You mean my thread; Proof of God's existence?

Well if you want to start it up again, you completely failed to explain what proof of God there is from a secular point of view.

What? Are you going to argue through ontology? Well guess what; my Supremely Perfect Girlfriend doesn't fucking exist, no matter how many arbitarily perfect qualities I assign to her, including that of existence.

Or what about argument by design? What the fuck am I still doing with an appendix?

Or maybe you want to just argue that simply because there must be a creator that the christian God is that creator; even accepting there is a creator, where are the lines you can draw from that idea to the idea of a Christian God; one that is independent of Christian teachings...

that is to say, you can take evidence and jam words on top of them retrospectively in order to make them seem like it fits (words and apologies that seem to change with the times; as more and more is discovered about how things actually work)... but what forward proof is there in the bible or any christian teachings of how the world works? It didn't even tell us the world was round, travelling around a sun for fucksake... hell it even goes to mention that the world was created in 7 days. Whose 7 days? Moreover the order of creation doesn't even in the slightest conform with what we've discovered via science and real deductive logic of that said science of how the universe came about.
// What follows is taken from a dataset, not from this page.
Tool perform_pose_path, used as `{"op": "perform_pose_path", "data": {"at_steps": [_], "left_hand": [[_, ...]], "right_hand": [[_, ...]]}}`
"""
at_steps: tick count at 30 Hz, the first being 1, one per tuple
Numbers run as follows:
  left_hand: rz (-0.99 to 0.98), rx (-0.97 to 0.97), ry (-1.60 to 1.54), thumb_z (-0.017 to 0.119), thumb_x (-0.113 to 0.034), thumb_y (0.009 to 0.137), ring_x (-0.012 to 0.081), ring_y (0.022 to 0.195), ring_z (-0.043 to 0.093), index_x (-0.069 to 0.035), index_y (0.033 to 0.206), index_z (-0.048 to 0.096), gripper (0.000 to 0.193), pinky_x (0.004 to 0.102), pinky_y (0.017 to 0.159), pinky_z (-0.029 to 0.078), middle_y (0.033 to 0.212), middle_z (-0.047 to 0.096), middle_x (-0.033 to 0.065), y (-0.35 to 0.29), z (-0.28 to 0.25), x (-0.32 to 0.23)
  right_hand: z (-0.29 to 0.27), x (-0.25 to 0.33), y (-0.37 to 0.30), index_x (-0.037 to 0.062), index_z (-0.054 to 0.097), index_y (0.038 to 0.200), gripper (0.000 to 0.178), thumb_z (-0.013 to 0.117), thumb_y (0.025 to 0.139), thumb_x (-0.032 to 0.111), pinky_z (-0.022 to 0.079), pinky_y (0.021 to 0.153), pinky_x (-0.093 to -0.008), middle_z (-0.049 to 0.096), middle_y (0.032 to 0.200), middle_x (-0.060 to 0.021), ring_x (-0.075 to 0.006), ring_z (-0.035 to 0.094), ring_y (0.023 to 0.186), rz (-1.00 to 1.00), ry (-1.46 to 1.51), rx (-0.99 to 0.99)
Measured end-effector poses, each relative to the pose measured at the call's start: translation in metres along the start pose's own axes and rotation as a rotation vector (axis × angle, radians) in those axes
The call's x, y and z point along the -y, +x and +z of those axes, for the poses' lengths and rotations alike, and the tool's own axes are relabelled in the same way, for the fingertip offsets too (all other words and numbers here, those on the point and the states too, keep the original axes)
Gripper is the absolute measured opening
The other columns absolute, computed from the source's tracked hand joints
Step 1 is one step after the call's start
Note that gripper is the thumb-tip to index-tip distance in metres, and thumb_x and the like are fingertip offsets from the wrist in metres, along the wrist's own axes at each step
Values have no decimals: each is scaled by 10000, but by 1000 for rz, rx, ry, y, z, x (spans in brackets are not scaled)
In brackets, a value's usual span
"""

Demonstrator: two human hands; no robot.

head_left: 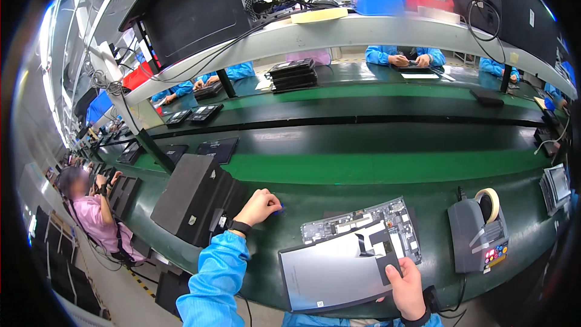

Hell, you didn't even respond to my atheist alternative to creation argument properly, instead of responding to the meat of the idea, you attack the wording, trying to deflect the problem as a semantic battle.

To paraphrase myself; a nothing that has a chance to create something is not a nothing, but rather something with the chance to create something (or rather bring something about), but devoid of any other meaningful characteristics, such as sentience, or even color, feel and what not. OTOH, I can't myself bridge the gap between this been an idea and it been the absolute reality; even though it may fit perfectly in a retrospective sense, I can't prove that that is what has happened.
 
Writings dealing with the events in the Bible aren't necessarily scripture. Clement's writings were based heavily on Hebrews, but his writings weren't divinely inspired.